SUMMARY OF THE INVENTION

[0004] A security system controls access to goods and services, computer files, bank accounts, or physical areas, using a biometric-characteristic scanner coupled to a computer, which is in turn coupled to a wireless communications device to provide a simple, reliable access/entry mechanism. In one embodiment of the invention, a fingerprint scanner coupled to a personal digital assistant (PDA), which is in turn coupled to a so-called “Bluetooth”-compliant wireless data link, provides a wireless security system access device.

BRIEF DESCRIPTION OF THE DRAWINGS

[0005]FIG. 1 shows a simplified block diagram of a security system comprised of a security access device employing a biometric scanner and a wireless data link.

[0006]FIG. 2 shows a simplified flow chart of the steps of the method by which a biometric characteristic can be used to control access to a secured area or resource.

DETAILED DESCRIPTION OF THE PREFERRED EMBODIMENT

[0007]FIG. 1 shows a simplified block diagram of an electronic security system 100 comprised of a wireless biometric-characteristic-sensing security device 102 in combination with a wireless base station 103. The security system 100 can be used to control access to property (e.g., cars, real property) and services as well as resources such as computer data, bank accounts, and the like. The security device 102 relies upon biometric characteristics to grant or deny access and therefore does not require a user to remember any sort of password nor does it require the user to have possession of any sort of physical device such as key or smart card.

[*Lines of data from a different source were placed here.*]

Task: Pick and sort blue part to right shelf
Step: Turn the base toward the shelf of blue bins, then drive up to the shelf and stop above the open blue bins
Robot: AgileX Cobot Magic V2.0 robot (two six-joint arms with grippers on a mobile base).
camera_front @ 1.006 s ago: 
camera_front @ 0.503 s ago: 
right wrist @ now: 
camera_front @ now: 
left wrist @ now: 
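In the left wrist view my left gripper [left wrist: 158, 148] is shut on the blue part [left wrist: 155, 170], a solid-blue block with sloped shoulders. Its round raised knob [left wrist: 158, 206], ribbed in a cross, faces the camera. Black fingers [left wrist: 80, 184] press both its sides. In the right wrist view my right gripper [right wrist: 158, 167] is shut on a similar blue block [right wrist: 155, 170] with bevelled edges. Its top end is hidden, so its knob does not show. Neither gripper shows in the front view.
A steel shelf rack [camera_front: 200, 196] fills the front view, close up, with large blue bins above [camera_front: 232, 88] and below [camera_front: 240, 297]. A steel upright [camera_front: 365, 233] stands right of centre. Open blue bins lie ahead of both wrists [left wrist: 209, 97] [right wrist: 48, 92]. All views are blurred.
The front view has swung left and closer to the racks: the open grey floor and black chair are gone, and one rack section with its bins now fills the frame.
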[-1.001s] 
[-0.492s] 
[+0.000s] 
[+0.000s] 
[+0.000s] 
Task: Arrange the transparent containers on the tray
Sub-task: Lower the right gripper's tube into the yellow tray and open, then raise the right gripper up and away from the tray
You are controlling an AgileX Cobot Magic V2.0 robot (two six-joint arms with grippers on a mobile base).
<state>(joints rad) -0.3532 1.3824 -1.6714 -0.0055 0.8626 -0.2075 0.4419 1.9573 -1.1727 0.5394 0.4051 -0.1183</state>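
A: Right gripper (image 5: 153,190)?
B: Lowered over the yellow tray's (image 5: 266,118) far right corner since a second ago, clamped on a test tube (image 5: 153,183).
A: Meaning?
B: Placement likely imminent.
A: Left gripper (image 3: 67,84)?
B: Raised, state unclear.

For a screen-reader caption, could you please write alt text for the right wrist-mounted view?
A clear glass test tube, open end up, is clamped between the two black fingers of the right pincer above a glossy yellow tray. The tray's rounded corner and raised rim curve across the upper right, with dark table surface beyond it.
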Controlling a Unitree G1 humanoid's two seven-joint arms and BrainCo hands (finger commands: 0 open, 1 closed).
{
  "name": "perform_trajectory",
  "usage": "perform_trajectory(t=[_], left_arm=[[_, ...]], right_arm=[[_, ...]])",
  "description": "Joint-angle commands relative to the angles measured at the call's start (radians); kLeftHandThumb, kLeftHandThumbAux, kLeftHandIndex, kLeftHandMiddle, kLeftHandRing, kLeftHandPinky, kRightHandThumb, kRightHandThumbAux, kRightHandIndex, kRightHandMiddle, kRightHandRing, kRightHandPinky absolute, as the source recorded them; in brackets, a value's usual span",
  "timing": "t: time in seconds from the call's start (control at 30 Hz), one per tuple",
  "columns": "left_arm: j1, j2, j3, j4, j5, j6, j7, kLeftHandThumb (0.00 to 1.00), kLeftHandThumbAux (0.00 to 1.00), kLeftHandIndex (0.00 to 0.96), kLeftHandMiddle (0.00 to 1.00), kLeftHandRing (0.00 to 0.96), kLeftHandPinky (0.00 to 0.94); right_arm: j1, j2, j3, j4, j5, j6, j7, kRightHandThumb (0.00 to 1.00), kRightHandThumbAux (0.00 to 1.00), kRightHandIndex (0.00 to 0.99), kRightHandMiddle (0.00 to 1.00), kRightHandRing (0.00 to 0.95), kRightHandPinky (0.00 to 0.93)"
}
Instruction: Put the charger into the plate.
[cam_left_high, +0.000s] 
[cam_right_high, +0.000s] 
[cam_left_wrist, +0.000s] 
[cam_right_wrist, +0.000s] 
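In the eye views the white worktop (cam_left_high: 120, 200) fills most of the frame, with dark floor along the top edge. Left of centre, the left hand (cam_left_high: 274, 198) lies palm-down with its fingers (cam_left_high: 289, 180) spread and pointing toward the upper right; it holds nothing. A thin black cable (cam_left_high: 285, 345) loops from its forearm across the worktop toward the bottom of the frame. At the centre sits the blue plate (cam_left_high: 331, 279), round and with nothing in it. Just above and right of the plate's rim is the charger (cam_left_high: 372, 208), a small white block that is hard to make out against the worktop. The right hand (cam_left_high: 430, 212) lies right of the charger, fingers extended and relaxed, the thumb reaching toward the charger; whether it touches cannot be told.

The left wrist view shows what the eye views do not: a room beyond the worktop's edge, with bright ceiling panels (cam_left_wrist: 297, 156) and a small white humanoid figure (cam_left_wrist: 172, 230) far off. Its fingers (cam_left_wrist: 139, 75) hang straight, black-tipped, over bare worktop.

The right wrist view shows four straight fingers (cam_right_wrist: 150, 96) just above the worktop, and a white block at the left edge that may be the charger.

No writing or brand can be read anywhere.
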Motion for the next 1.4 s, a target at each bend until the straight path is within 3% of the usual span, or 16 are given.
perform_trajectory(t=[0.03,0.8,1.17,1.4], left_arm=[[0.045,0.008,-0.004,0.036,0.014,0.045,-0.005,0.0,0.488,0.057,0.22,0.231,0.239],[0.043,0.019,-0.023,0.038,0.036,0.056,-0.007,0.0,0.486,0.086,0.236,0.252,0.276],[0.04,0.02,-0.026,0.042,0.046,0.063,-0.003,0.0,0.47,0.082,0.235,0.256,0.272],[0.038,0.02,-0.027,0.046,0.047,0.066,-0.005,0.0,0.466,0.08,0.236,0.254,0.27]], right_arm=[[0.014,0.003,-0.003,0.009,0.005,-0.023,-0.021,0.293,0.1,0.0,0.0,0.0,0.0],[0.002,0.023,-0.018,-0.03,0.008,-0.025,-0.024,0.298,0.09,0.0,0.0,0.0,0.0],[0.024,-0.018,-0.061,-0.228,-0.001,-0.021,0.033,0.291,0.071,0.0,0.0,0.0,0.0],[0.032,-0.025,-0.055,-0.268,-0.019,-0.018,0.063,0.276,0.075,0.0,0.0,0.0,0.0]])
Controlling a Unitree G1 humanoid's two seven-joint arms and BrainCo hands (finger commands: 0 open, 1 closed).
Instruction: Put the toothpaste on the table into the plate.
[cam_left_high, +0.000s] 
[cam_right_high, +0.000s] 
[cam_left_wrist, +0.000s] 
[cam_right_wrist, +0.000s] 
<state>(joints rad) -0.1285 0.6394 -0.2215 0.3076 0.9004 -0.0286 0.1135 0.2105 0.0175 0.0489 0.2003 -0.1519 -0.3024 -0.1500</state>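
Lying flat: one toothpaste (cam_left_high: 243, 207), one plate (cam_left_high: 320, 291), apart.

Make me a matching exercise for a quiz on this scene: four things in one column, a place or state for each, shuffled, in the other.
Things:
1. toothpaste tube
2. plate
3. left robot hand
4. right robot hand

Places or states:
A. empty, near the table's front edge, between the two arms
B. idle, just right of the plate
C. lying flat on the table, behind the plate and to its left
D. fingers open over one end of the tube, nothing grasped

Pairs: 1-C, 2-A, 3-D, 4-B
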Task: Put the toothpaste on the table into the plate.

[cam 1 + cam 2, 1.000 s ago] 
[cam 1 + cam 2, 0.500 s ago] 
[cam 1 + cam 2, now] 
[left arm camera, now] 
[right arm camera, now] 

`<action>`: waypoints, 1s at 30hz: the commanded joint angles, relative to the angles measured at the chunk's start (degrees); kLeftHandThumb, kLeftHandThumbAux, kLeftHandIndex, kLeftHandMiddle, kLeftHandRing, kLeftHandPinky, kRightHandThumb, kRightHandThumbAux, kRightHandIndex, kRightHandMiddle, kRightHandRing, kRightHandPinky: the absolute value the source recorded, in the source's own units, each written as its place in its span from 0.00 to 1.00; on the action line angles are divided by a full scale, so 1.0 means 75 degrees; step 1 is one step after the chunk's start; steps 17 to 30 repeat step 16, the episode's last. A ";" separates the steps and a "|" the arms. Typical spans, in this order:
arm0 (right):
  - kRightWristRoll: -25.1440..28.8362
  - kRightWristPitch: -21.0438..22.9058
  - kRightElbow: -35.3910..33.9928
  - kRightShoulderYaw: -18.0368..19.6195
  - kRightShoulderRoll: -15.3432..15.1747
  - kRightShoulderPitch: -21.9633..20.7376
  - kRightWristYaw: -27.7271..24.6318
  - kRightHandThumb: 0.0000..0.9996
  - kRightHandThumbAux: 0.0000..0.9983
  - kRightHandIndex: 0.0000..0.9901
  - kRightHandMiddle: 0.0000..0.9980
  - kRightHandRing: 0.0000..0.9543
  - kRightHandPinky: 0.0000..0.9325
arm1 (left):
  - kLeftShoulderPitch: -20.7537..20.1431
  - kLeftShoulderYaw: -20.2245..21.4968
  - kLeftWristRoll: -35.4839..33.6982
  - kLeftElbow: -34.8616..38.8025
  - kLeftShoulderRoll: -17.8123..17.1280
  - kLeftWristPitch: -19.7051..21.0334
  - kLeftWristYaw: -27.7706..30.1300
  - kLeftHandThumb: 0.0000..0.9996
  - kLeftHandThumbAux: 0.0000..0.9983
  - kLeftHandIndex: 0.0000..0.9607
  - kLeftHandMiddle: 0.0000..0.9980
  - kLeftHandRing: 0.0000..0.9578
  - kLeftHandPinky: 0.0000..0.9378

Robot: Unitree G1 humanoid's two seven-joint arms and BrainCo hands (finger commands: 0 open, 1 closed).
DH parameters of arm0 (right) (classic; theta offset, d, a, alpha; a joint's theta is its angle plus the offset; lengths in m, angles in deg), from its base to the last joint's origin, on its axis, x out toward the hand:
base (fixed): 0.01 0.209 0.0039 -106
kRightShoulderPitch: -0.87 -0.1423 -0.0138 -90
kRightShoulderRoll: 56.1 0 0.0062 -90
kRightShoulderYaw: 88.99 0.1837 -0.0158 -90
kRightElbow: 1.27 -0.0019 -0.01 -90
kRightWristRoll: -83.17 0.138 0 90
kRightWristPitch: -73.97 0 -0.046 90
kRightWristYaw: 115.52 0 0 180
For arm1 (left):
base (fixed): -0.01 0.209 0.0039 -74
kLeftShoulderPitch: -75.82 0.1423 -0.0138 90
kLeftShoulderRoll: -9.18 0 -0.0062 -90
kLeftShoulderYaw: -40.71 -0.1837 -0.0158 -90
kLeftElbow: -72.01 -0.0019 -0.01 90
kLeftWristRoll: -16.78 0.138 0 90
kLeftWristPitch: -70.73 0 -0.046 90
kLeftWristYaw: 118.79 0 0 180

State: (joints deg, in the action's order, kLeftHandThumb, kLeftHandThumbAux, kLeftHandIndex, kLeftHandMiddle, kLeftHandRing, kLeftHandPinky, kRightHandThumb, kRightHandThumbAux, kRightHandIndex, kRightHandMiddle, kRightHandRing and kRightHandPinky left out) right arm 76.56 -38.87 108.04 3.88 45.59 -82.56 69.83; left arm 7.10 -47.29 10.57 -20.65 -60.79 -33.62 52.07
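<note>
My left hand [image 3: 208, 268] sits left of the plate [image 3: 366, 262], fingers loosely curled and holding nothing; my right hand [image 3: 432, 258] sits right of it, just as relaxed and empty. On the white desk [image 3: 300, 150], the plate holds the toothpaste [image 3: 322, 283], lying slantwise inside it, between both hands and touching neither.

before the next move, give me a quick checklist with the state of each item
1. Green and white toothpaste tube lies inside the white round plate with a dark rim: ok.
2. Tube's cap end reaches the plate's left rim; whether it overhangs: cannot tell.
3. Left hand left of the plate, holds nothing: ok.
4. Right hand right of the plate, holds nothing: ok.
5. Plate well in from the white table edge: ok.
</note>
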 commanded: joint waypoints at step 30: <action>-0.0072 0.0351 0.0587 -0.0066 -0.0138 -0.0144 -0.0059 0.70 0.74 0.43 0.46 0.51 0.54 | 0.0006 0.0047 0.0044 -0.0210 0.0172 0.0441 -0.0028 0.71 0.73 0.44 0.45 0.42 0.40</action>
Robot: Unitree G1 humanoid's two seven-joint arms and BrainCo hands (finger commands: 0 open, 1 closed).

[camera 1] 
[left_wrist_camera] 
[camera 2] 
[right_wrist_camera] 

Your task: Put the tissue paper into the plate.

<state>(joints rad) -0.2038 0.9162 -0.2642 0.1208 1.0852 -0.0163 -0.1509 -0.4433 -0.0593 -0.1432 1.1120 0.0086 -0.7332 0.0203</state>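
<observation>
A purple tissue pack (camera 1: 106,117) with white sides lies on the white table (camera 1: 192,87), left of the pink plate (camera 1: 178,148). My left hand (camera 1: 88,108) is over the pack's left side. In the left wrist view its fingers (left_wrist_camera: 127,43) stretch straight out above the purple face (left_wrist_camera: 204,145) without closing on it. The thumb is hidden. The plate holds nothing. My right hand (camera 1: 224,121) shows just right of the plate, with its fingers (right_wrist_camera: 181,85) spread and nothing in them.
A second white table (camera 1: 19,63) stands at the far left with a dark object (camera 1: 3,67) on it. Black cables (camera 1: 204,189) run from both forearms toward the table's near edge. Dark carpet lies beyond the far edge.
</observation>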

[0008] The biometric characteristic security device 102 is comprised of a biometric characteristic scanner 106, the output of which 106A is coupled to a processor 104. The output 111 of the processor 104, is coupled to the input of a wireless communications device 108. In a preferred embodiment, the processor 104 is implemented using the processor of a personal digital assistant or “PDA” but which also has an input data port 107 through which data signals (such as those from a biometric scanner 106 described hereinafter) can be sent and received.

[0009] Predetermined-format data signals that are generated in (or originate from) a biometric scanner 106 and are coupled into the PDA processor (i.e. CPU) via a data and control bus 110 (hereafter “data bus 110”). The PDA processor output port 111 enables data signals from the scanner 106, which have been processed by the CPU 104, to be sent to and from the wireless data transmitter 108 via an address and control bus 112. Data and program instructions that are executed by the processor 104 of the PDA are stored in, and accessed from, a memory device 105, typically implemented as a random access memory (RAM) or read only memory (ROM), electrically erasable programmable read only memory (EEPROM) device or other memory devices, various embodiments of which are well-known to those skilled in the art.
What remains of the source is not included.